Locate all lines in the data below that hold "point" and show them.

----- Information shown

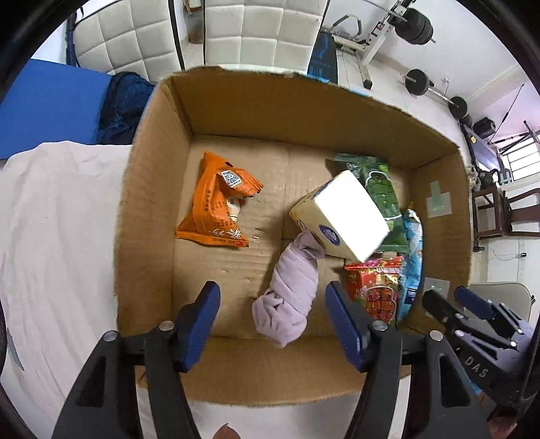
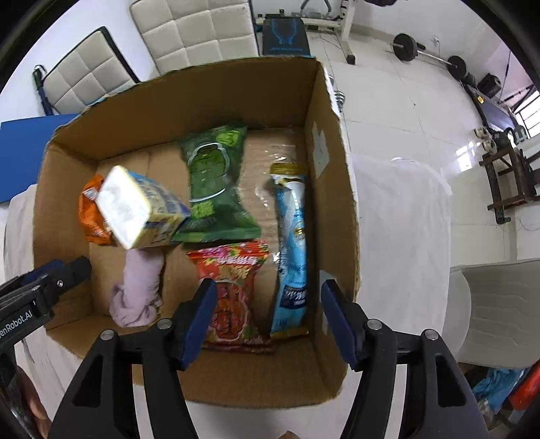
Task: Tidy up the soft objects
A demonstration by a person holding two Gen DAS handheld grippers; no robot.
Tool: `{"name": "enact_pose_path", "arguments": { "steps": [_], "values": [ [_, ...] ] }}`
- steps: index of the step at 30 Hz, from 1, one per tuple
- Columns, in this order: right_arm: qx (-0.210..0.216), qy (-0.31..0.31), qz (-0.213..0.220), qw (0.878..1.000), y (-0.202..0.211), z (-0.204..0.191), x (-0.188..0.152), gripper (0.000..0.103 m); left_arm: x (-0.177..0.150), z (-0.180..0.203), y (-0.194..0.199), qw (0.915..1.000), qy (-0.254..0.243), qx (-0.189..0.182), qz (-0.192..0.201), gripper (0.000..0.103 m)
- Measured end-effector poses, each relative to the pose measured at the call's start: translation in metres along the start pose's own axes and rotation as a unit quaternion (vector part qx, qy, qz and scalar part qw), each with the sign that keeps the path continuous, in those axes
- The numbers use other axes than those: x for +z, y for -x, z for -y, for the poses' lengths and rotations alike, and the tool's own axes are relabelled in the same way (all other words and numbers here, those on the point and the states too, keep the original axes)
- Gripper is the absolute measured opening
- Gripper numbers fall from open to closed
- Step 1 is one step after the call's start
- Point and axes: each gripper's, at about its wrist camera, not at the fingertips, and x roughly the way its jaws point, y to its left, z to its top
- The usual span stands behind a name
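Note:
An open cardboard box (image 1: 158,189) (image 2: 337,202) holds soft items. A lilac rolled cloth (image 1: 290,297) (image 2: 138,290) lies near the front. A tissue pack (image 1: 341,219) (image 2: 135,209) is tilted above it, blurred, seemingly in mid-air. Also inside are an orange snack bag (image 1: 216,202) (image 2: 91,216), a green bag (image 1: 381,196) (image 2: 216,185), a red bag (image 1: 378,287) (image 2: 233,290) and a light blue pouch (image 1: 413,256) (image 2: 293,250). My left gripper (image 1: 273,304) is open above the box's front edge. My right gripper (image 2: 266,304) is open over the box's right front.
The box stands on a white cloth-covered surface (image 1: 60,236) (image 2: 398,216). A blue mat (image 1: 47,104) and dark blue fabric (image 1: 125,104) lie behind left. White padded chairs (image 1: 260,30), weight equipment (image 2: 408,47) and a dark wooden chair (image 2: 506,175) stand around.

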Motion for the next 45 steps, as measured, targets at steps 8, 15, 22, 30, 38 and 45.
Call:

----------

> _Task result_:
- The numbers use other axes than those: x for +z, y for -x, z for -y, for the poses' lengths and rotations alike, and the tool's own axes are relabelled in the same way (all other words and numbers here, those on the point and the states too, keep the original axes)
- Point and axes: each gripper's, at about its wrist camera, not at the fingertips, and x roughly the way its jaws point, y to its left, z to its top

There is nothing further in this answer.